**Collected data**
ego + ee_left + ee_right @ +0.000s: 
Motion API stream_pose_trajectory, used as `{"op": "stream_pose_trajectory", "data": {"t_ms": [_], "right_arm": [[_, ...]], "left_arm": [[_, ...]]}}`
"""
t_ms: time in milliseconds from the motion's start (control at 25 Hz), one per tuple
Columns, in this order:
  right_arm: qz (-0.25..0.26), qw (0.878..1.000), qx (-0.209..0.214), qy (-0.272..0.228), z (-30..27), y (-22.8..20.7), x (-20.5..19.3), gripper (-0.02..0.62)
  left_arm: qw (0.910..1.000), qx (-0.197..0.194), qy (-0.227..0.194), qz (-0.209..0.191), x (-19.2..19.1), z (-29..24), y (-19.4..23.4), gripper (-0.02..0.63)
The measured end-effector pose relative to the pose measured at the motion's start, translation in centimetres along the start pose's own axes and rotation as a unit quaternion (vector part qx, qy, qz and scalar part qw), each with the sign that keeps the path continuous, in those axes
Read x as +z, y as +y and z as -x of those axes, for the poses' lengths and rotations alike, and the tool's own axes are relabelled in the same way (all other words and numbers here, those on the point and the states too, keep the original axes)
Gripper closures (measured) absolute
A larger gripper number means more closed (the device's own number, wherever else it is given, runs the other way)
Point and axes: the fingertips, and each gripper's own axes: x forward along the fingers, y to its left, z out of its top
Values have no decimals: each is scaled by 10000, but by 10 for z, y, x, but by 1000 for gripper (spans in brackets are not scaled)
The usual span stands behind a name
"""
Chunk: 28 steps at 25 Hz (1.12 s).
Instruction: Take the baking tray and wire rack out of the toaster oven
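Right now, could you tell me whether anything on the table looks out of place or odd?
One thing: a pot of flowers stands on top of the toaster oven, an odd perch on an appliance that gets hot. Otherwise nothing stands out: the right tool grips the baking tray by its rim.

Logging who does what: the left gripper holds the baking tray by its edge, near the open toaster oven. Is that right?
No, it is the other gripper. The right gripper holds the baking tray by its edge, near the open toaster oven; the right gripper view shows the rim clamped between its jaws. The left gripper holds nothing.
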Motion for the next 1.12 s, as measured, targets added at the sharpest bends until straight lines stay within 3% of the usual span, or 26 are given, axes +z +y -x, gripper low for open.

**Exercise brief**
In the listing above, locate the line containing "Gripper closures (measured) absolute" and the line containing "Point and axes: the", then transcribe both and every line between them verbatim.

**Answer to the problem**
Gripper closures (measured) absolute
A larger gripper number means more closed (the device's own number, wherever else it is given, runs the other way)
Point and axes: the fingertips, and each gripper's own axes: x forward along the fingers, y to its left, z out of its top

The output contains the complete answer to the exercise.